Monday, July 06, 2009

Installing (and fixing) a gLite Tar UI on SL5

First, a little background.

The UI machine is the gLite term for the machine from which you submit jobs (and monitor, receive output etc). This is analogous to the submit machine in Condor, and the head node for a local cluster - except that with the Grid, there is no reason that you can't submit on one UI, monitor from another and collect output on a third. No reason - except perhaps for keeping one's sanity.

Whilst most of the Grid servers are normally dedicated machines, occasionally given over to more than one Grid task, but only doing Grid tasks, the UI is a clear contender for being placed on machine that already have another purpose. In this instance, we have a group of users that have their own cluster, and occasionally off load some computations onto the Grid. It would be ideal if they could submit to either their local cluster or the Grid from the same machine. Cluster head nodes aren't too portable, so the obvious approach is to turn their existing head node into a gLite UI.

Fortunately, the gLite developers forsaw this possibility, and the UI package is available in a single blob that can be installed for an individual user.

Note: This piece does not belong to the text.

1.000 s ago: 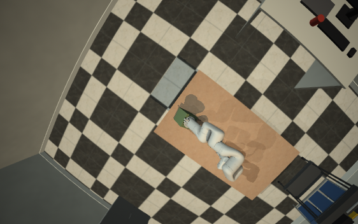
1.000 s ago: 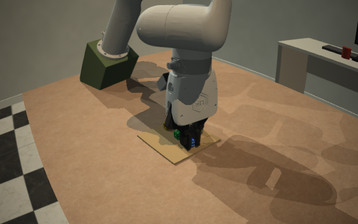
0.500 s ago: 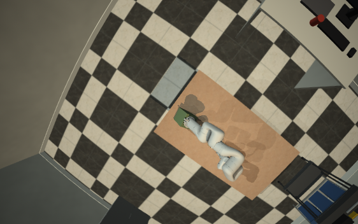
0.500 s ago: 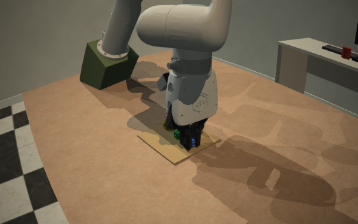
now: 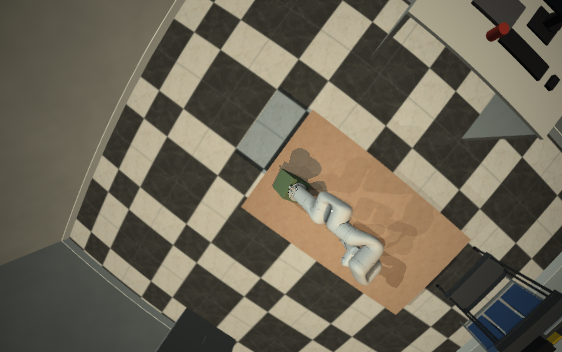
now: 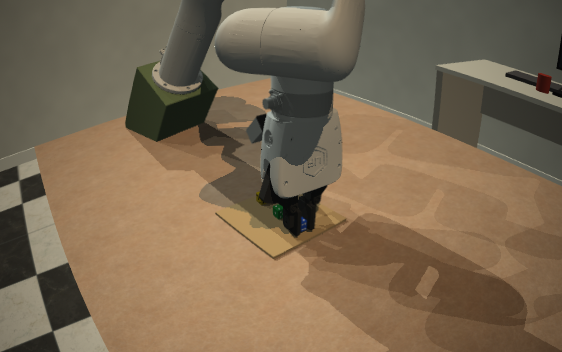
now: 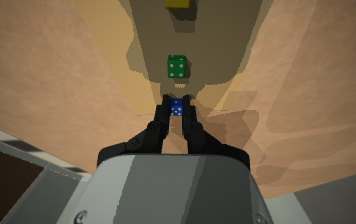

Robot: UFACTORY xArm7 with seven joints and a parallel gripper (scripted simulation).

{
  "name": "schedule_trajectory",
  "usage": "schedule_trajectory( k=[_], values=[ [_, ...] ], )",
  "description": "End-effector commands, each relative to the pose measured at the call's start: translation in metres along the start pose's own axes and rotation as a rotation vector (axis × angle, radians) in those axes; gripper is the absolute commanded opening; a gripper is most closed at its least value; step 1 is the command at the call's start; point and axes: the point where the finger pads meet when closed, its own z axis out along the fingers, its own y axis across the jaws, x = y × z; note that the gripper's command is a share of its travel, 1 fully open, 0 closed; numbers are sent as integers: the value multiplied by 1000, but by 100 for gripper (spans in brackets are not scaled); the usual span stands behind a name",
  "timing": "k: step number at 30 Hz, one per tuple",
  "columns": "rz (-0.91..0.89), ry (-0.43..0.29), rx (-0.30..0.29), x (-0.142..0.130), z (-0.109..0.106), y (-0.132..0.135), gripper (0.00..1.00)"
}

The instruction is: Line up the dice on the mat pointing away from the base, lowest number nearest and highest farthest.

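While a small blue die [image 7: 176, 107] is gripped in the black pincer [image 7: 175, 121] over the tan mat [image 6: 260, 239], green [image 7: 176, 66] and yellow [image 7: 177, 3] dice are already lined up; release remains.

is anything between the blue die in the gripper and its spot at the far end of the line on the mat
Nothing visible. The gripper is shut on the blue die, low over the mat, already in line past the green die and yellow die.
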Motion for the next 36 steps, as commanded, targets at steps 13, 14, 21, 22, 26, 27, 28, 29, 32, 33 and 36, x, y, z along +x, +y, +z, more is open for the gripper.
schedule_trajectory(
  k=[13, 14, 21, 22, 26, 27, 28, 29, 32, 33, 36],
  values=[
    [1, -2, 0, -1, -1, 0, 11],
    [1, -2, 0, -1, -1, 0, 11],
    [1, -2, 0, -1, 0, 0, 11],
    [1, -2, 0, -1, 0, 0, 11],
    [1, -2, 0, -1, 1, 0, 11],
    [1, -2, 0, -1, 1, 0, 11],
    [1, -2, 0, -1, 2, 0, 11],
    [1, -2, 0, -1, 2, 0, 11],
    [1, -2, 0, -1, 2, 0, 11],
    [1, -2, 0, -1, 2, 0, 11],
    [1, -2, 0, -1, 3, 0, 11]
  ],
)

So that's what I've done - but there's a few caveats, and a couple of bugs to work around.

The tar UI I used was the gLite 3.2.1 production release. This is still early in the 3.2 life cycle, and not all services are available at 3.2, so there might be a few teething issues here, interacting with the older services. At Glasgow we don't have any 3.0 services, which is good, as they're really unsupported.

On to the install: Download the two tarballs, and unpack into a directory (why 2 tarballs, one tarball aught to be enough for anyone). I then promptly fell of the end of the documentation - which assumes that you already know a lot about gLite.

What you have to do it produce a file (the site-info.def) that gives some high level details of what the UI needs to know to work. This file can be created anywhere (I put it in the same directory I unpacked the tarballs into), as you always gives it's path to yaim, the tool that uses it.

The first thing you need to put in is the 4 paths listed on the wiki page. Then you need a few other things:
BDII_HOST=svr019.gla.scotgrid.ac.uk
MON_HOST=svr019.gla.scotgrid.ac.uk
PX_HOST=lcgrbp01.gridpp.rl.ac.uk
WMS_HOST="svr022.gla.scotgrid.ac.uk svr023.gla.scotgrid.ac.uk"
RB_HOST=$WMS_HOST
The BDII host is where the UI gets it's information from - this should be a 'top level' BDII, not a site BDII. None of have the faintest clue why it needs the MON host - that's something I'll dig into later. The PX host is the MyProxy server to use by default. That one should be good for anywhere in the UK. The WMS host is the replacement for the deprecated (but still needed) RB hosts, and points to the WMS to be used for submission (by default).

One thing I found I needed that wasn't documented was a SITE_NAME. I just put the hostname in there - it doesn't appear to be used, but yaim complains if it's not there.

The last thing needed is a list of the VO's to be supported on the UI. When deploying a tar UI this will normally be a very small list - one or two I would expect. Therefore I choose to place them inline. There is a mechanism to put the VO specification in a separate directory, which is used for shared UI machines.
VOS="vo.scotgrid.ac.uk"

VO_VO_SCOTGRID_AC_UK_VOMS_SERVERS="vomss://svr029.gla.scotgrid.ac.uk:8443/voms/vo.scotgrid.ac.uk"
VO_VO_SCOTGRID_AC_UK_VOMSES="'vo.scotgrid.ac.uk svr029.gla.scotgrid.ac.uk 15000 /C=UK/O=eScience/OU=Glasgow/L=Compserv/CN=svr029.gla.scotgrid.ac.uk/Email=grid-certificate@physics.gla.ac.uk vo.scotgrid.ac.uk'"
VO_VO_SCOTGRID_AC_UK_VOMS_CA_DN="'/C=UK/O=eScienceCA/OU=Authority/CN=UK e-Science CA'"
VO specification is in two parts - first we have to list the VO's (space separated list), and then , for each VO, give the VOMS server that defines the membership of the VO, and the certificate DN for the VOMS server. Note that the vo name gets translated to UPPER CASE and all the dots in it become underscores (a fact that's somewhat underdocumented, and results in a complaint about a syntactically invalid site-info.def, and no other message ...)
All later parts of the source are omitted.